What is needed –
Using the records below, quote only the span that opens with the line containing "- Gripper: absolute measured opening" and closes with the line containing "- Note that", exactly and inclusively.
=== Begin Enclosure ===
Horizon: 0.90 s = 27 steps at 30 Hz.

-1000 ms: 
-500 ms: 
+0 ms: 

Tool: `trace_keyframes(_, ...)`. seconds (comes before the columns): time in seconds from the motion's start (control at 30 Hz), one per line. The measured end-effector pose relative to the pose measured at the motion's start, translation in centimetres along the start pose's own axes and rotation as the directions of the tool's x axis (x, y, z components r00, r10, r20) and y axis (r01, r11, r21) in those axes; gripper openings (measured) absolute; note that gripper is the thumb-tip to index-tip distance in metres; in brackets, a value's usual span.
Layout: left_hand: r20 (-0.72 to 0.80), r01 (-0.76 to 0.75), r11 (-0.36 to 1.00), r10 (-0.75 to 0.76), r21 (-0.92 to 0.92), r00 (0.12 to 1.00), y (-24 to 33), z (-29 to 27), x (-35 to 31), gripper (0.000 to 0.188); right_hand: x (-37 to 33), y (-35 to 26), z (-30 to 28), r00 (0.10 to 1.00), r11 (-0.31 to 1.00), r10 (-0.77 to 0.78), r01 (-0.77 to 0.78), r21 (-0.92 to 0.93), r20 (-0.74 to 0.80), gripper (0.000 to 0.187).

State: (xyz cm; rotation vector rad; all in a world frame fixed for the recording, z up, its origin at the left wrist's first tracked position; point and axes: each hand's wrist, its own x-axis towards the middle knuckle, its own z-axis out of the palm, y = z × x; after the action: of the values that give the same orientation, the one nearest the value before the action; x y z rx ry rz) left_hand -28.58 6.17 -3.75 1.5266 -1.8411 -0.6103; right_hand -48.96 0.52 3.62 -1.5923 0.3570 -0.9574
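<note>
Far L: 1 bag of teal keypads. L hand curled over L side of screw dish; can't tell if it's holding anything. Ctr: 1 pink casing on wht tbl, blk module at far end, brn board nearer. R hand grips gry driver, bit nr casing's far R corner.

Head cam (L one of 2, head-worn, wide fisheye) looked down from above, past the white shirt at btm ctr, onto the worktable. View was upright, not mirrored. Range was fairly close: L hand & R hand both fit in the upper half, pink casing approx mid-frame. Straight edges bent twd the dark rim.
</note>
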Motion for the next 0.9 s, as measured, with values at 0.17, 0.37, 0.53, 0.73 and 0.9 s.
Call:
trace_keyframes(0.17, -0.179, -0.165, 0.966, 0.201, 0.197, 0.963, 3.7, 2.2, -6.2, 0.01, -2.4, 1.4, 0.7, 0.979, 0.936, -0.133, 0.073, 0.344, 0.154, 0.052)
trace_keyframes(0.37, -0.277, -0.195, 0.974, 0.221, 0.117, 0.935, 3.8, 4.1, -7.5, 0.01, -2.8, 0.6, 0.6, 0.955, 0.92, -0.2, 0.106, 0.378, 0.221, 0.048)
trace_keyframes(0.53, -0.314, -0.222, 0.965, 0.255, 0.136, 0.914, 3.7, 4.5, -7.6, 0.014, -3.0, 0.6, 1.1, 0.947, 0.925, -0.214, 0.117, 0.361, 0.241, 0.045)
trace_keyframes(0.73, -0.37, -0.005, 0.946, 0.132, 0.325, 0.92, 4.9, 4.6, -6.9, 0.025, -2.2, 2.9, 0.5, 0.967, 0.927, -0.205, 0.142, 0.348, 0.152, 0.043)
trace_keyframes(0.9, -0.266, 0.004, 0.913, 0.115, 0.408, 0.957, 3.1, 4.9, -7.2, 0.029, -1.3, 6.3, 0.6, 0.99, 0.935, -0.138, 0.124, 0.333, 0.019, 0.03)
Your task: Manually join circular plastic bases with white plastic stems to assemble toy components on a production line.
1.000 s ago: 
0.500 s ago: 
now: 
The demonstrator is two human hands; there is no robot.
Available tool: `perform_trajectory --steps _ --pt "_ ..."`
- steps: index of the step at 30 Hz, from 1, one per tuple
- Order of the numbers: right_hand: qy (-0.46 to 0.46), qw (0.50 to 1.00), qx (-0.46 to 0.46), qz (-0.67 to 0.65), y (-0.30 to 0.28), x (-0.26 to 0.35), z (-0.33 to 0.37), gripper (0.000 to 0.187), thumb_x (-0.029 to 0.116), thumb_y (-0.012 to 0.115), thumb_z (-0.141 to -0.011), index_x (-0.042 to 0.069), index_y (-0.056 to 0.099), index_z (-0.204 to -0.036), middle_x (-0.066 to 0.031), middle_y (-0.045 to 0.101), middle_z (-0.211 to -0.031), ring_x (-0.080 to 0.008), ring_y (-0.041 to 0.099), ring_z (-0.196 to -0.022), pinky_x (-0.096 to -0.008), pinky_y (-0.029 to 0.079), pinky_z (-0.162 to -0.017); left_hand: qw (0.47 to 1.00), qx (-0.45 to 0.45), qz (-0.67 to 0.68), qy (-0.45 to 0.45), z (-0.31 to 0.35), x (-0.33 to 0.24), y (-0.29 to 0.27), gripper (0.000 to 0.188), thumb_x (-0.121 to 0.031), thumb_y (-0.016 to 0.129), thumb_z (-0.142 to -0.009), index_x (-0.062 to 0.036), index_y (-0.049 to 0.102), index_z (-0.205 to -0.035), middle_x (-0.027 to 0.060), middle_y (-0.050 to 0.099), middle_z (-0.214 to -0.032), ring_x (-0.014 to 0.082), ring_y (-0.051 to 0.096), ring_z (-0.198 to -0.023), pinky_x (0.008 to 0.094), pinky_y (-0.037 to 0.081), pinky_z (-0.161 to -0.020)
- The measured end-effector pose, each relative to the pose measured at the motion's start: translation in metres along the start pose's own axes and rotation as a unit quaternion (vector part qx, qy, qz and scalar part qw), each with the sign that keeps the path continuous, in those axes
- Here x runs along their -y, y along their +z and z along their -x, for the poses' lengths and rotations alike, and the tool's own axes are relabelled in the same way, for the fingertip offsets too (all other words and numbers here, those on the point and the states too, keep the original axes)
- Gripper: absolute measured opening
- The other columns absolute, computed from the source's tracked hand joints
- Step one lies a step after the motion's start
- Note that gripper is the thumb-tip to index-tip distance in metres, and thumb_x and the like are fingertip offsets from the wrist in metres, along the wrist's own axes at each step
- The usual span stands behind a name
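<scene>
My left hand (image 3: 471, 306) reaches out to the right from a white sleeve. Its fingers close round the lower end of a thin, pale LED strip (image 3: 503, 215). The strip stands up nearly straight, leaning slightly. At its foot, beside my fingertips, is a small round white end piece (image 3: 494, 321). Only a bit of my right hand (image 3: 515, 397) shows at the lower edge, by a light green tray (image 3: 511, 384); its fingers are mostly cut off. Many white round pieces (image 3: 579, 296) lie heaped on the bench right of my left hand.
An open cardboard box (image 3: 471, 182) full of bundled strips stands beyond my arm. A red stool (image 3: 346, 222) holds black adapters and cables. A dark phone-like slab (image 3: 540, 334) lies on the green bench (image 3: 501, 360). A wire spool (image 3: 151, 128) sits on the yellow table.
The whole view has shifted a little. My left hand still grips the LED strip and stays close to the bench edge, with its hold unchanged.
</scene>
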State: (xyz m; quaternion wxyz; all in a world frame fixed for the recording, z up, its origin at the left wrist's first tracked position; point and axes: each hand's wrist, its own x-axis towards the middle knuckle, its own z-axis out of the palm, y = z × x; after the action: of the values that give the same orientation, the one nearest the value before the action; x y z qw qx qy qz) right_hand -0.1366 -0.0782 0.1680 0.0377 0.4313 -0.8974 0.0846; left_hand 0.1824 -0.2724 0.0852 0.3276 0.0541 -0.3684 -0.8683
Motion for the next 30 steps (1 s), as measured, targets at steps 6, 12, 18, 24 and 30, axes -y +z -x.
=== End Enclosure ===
Answer below –
- Gripper: absolute measured opening
- The other columns absolute, computed from the source's tracked hand joints
- Step one lies a step after the motion's start
- Note that gripper is the thumb-tip to index-tip distance in metres, and thumb_x and the like are fingertip offsets from the wrist in metres, along the wrist's own axes at each step

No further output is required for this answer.